[Start of section]
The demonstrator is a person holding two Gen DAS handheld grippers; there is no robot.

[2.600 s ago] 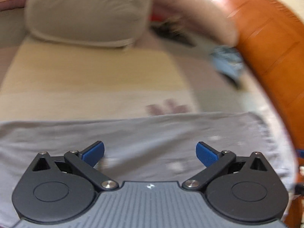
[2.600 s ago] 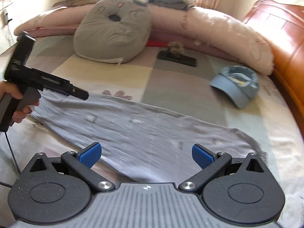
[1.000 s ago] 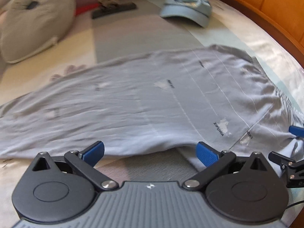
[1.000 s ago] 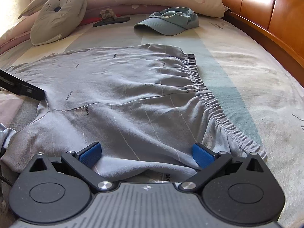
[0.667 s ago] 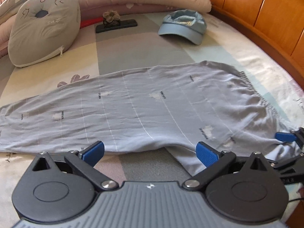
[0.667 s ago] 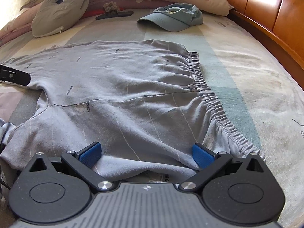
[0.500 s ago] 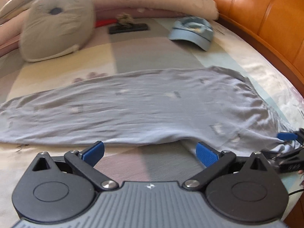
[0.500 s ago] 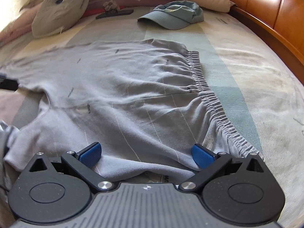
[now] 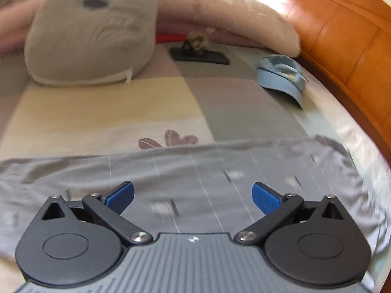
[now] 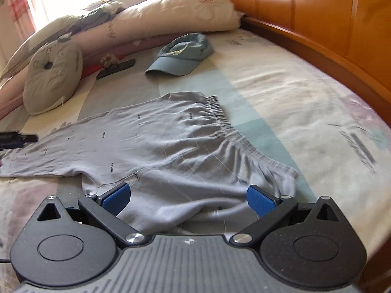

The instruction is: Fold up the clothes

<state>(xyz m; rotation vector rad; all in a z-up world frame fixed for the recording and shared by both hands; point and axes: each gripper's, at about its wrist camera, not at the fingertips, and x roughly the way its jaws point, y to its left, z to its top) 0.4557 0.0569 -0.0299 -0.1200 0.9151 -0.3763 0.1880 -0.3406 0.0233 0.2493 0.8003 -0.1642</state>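
Open right claw (image 10: pixel 187 199) over grey trousers (image 10: pixel 171 146) on bed (image 10: pixel 305 102).

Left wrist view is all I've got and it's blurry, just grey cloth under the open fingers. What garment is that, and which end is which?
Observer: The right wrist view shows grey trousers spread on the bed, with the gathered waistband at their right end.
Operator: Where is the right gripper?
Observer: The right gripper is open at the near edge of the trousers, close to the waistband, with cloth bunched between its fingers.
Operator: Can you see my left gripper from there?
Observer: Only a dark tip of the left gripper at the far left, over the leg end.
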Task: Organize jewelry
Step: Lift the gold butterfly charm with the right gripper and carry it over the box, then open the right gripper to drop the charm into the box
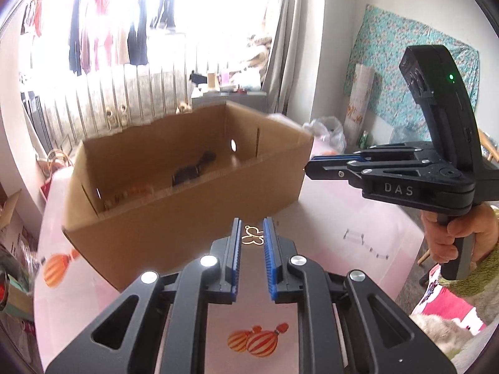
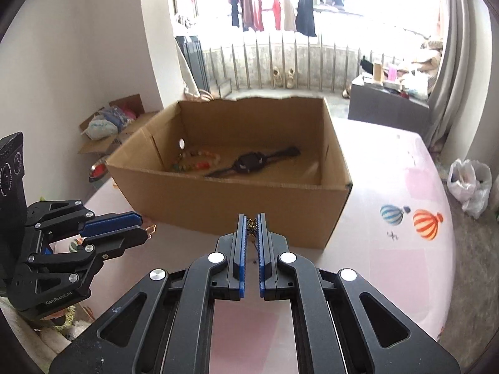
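Two pieces of jewelry already lie inside the cardboard box [image 2: 230, 193] on the table [image 2: 389, 249]: a string of coloured beads [image 2: 196, 160] near the left wall and a dark watch [image 2: 249, 162] stretched across the middle of the floor. That part of the sorting looks done.

Two more pieces are in hand. The left gripper [image 1: 252, 233] has its fingers drawn close around a thin gold butterfly outline [image 1: 253, 237], which sits between the blue pads near the tips; in the right wrist view a bit of the same gold wire shows at the end of that gripper. The right gripper [image 2: 252, 227] has its fingers pressed nearly together, pinching a small dark butterfly charm [image 2: 252, 227] right at the tips. Both grippers hang above the table just in front of the box's near wall, on the person's side, with the right hand [image 1: 452, 237] wrapped round its handle.

What is left, as far as can be judged, is to carry each butterfly over the near wall and let it go inside the box. Faint small marks on the tablecloth to the right of the box are too small to tell whether they are further jewelry or only print. Both held pieces are thin and light, so either could slip from the pads.
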Motion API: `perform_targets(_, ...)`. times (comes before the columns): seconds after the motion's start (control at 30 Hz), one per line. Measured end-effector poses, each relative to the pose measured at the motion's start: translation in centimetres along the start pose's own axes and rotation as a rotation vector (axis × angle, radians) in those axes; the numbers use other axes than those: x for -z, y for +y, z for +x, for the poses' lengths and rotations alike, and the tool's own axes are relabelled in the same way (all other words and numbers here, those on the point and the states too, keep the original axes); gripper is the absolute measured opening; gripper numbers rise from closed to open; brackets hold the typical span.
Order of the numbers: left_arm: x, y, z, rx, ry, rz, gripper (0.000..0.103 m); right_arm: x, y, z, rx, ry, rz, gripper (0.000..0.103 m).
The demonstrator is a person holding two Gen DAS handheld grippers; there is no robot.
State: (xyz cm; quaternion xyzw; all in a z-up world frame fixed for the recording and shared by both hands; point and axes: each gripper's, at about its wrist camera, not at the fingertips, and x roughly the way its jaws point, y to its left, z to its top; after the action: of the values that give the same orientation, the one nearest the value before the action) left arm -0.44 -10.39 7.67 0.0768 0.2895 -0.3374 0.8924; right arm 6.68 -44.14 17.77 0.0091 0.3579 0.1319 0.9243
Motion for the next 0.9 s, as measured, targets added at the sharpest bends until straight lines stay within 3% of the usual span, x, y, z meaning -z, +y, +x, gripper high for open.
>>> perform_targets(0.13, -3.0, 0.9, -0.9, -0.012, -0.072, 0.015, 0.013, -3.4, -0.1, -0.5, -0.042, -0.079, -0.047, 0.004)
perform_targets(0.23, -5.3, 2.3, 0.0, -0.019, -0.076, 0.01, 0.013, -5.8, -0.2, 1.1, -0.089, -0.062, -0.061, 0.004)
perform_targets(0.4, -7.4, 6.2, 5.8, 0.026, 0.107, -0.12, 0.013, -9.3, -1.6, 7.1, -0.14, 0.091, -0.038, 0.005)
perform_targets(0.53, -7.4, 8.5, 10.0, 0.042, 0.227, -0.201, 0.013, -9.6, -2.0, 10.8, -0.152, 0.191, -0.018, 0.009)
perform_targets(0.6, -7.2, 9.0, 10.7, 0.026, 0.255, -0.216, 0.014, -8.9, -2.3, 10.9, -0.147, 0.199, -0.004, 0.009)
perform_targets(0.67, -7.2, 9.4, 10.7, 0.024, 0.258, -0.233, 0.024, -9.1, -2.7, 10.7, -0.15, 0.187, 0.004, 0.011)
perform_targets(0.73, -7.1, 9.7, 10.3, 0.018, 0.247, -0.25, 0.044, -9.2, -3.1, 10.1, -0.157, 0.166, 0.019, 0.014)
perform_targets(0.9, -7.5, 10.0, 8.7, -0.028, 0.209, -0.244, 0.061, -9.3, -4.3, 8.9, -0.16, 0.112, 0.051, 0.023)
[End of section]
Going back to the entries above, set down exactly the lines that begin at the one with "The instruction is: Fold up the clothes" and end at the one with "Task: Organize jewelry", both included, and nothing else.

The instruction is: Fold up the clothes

<state>(xyz m; rotation vector rad; all in a z-up world frame fixed for the recording and shared by both hands; point and axes: each gripper's, at about its wrist camera, not at the fingertips, and x roughly the way its jaws point, y to its left, z to its top) 0.4557 0.0569 -0.0299 -0.1200 0.9151 -0.3763 0.1880 -0.3406 0.0233 0.2493 0.8003 -0.1642</state>
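Open right claw (image 10: pixel 187 199) over grey trousers (image 10: pixel 171 146) on bed (image 10: pixel 305 102).

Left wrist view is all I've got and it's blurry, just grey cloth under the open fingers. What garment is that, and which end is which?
Observer: The right wrist view shows grey trousers spread on the bed, with the gathered waistband at their right end.
Operator: Where is the right gripper?
Observer: The right gripper is open at the near edge of the trousers, close to the waistband, with cloth bunched between its fingers.
Operator: Can you see my left gripper from there?
Observer: Only a dark tip of the left gripper at the far left, over the leg end.
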Task: Organize jewelry

With this, the exercise is finished.